## Task prompt
Lines from the one with "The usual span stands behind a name" to the end of the material, both included: print them exactly and print nothing else. Omit the pictures.

_ _ _ _

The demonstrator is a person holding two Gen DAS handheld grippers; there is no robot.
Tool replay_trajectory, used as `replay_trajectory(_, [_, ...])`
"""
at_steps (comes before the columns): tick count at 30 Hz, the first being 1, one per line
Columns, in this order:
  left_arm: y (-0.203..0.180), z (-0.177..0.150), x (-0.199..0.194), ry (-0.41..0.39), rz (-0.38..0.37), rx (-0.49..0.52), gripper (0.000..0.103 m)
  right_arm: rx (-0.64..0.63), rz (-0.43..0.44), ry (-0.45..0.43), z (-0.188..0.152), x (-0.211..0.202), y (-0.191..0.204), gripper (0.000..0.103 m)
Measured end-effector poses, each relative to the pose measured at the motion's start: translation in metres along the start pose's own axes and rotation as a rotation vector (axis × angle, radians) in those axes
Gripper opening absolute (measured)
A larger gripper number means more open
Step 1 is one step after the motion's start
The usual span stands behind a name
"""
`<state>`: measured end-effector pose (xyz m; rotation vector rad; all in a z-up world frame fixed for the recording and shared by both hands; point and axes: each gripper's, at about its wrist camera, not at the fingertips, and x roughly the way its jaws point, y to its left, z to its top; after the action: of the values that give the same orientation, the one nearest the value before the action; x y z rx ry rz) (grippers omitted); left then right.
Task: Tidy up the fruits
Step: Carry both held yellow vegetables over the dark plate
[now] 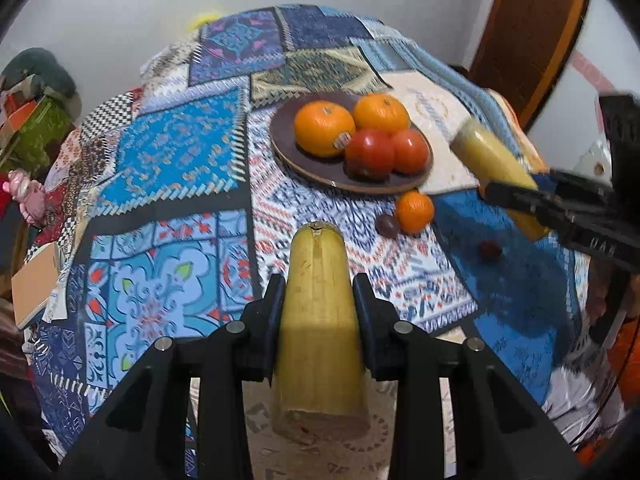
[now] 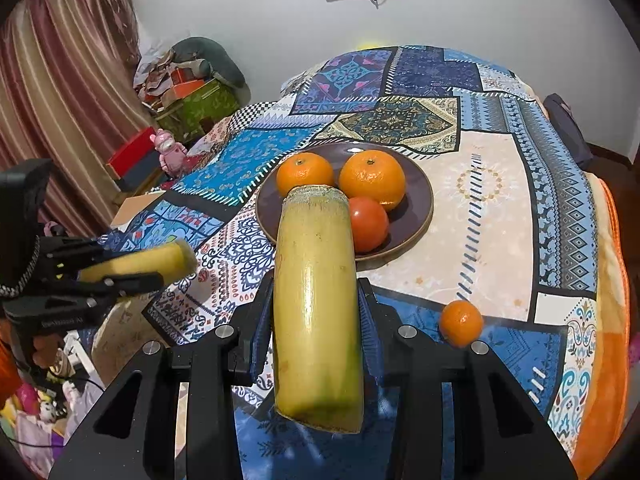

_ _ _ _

## Exercise solution
The usual span stands behind a name
"""
`<state>`: measured end-effector pose (xyz m; rotation vector rad; all in a z-up world frame fixed for the recording and shared by both hands; point and axes: each gripper's, at about its wrist camera, not at the fingertips, and x roughly the way its jaws point, y to its left, z to its top; after the action: of the values that give the same orientation, the one nearest the value before the action; x y z rx ry rz) (grippers omitted); left then right.
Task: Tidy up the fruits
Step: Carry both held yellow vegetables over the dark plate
[now] 
[now] 

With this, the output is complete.